25 June 2013
HI Workshop Bolsters Landmine and Cluster Munition Ban Community in Libya
Last month, thirteen people representing Libyan civil society organizations attended a two-day training on the Mine Ban Treaty and Convention on Cluster Munitions, hosted by Handicap International in Tripoli.
Participants were recruited from fledgling peace and security organizations who see Libya’s accession to the two treaties as a shared goal.The training included technical information on the weapons as well as information on organizing and running advocacy activities and steps to achieving effective mobilization, and is part of HI efforts to engage and strengthen civil society organizations within Libya working on landmine and cluster munition issues. Among those present were Rudwan Abdullah from Asalama (meaning "safety" in Arabic) and Khairi Dyabe, with the Libyan Organization for Demining and Development.Both organizations are interested in taking on advocacy roles with respect to mine action in the country and both Abdullah and Dyabe joined the ICBL delegation for the 27-30 Mine Ban Treaty (MBT) Intersessional meeting in Geneva.
Asalama has conducted demining efforts since 2011 when there were as many as 600 deminers in the country following the collapse of the Qadaffi Government, and contributed to the subsequent clearance of some 60,000 known mines.

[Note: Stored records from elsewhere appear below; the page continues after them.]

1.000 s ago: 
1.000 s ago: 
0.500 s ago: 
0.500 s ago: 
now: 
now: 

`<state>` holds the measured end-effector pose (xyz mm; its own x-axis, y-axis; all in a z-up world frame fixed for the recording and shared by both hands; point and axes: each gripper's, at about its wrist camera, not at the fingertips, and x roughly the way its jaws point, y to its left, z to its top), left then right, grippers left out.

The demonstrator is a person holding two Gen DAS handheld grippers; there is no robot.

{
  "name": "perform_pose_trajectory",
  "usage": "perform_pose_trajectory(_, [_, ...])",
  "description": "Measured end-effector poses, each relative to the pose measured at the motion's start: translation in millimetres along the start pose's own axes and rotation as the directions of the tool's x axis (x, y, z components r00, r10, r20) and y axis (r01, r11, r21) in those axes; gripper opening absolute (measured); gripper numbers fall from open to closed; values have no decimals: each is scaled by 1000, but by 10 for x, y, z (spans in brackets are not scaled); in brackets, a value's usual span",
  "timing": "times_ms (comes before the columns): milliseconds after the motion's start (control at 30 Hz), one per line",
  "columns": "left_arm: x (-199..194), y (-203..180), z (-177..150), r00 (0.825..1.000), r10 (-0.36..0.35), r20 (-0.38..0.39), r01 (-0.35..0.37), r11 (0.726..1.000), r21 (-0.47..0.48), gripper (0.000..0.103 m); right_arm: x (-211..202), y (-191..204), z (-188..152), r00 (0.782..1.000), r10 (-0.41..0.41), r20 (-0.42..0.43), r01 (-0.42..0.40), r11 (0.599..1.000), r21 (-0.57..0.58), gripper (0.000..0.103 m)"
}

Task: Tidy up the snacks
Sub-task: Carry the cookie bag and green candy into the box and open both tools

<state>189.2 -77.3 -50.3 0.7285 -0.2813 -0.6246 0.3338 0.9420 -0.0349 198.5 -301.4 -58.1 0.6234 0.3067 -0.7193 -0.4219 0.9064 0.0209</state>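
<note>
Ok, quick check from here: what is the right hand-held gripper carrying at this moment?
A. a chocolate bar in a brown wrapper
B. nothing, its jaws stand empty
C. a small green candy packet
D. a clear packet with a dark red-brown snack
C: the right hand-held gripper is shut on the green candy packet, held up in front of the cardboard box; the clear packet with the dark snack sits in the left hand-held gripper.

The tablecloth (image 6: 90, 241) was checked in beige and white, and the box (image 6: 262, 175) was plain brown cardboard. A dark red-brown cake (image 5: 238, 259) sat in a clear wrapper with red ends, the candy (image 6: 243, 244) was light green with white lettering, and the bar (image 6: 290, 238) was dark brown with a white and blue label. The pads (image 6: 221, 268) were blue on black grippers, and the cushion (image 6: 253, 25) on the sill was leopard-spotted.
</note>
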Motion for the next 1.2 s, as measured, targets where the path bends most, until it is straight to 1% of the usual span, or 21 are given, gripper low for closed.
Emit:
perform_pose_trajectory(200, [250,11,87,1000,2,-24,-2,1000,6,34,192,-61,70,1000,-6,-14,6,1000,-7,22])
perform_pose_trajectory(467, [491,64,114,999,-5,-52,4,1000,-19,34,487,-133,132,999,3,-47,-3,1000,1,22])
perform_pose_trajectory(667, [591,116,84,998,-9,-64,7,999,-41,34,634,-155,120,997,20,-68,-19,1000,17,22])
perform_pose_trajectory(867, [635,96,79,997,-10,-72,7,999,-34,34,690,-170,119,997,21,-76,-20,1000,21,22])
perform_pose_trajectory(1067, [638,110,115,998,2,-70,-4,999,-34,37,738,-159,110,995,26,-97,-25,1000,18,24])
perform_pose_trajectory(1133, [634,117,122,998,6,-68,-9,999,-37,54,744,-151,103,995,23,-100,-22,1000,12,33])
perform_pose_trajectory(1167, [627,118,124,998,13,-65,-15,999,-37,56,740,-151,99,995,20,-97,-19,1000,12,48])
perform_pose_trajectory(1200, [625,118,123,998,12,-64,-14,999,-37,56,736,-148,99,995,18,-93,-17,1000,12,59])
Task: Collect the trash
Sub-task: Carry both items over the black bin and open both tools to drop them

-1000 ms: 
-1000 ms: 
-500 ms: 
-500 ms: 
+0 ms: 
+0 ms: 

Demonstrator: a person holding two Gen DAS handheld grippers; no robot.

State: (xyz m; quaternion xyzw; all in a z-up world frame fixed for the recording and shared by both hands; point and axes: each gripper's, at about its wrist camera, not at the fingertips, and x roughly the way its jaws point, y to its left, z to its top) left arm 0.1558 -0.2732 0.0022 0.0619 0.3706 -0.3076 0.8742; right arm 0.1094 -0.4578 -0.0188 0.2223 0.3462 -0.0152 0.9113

That number has diminished to some 100 persons conducting demining today, according to Abdullah. "Qadaffi forces took an estimated 100,000 landmines from then existing stockpiles, and their location is unknown today, representing a huge civilian danger," he said. The Libyan Organization for Demining and Development has worked primarily on risk education, said Dyabe.Libya is also a cluster munition affected country, following use by government forces loyal to Muammar Gaddafi in 2011.
Libyan officials have been attending Convention on Cluster Munition (CCM) treaty meetings, most recent of which was the Lomé Regional Seminar on the Universalization of the Convention which took place in Lomé, Togo, in May 2013. See the Landmine and Cluster Munition Monitor for further details on cluster munition and landmine contamination in Libya.Following their participation in the MBT Intersessional meeting, the two will meet with CSO peers, to share information from the meeting and to discuss formation of a Libyan campaign coalition.
Civil society activity in this area is a relatively new phenomenon in Libya according to HI’s Catherine Smith, who helped to organize the May workshop. Creating a national mine action network will take time.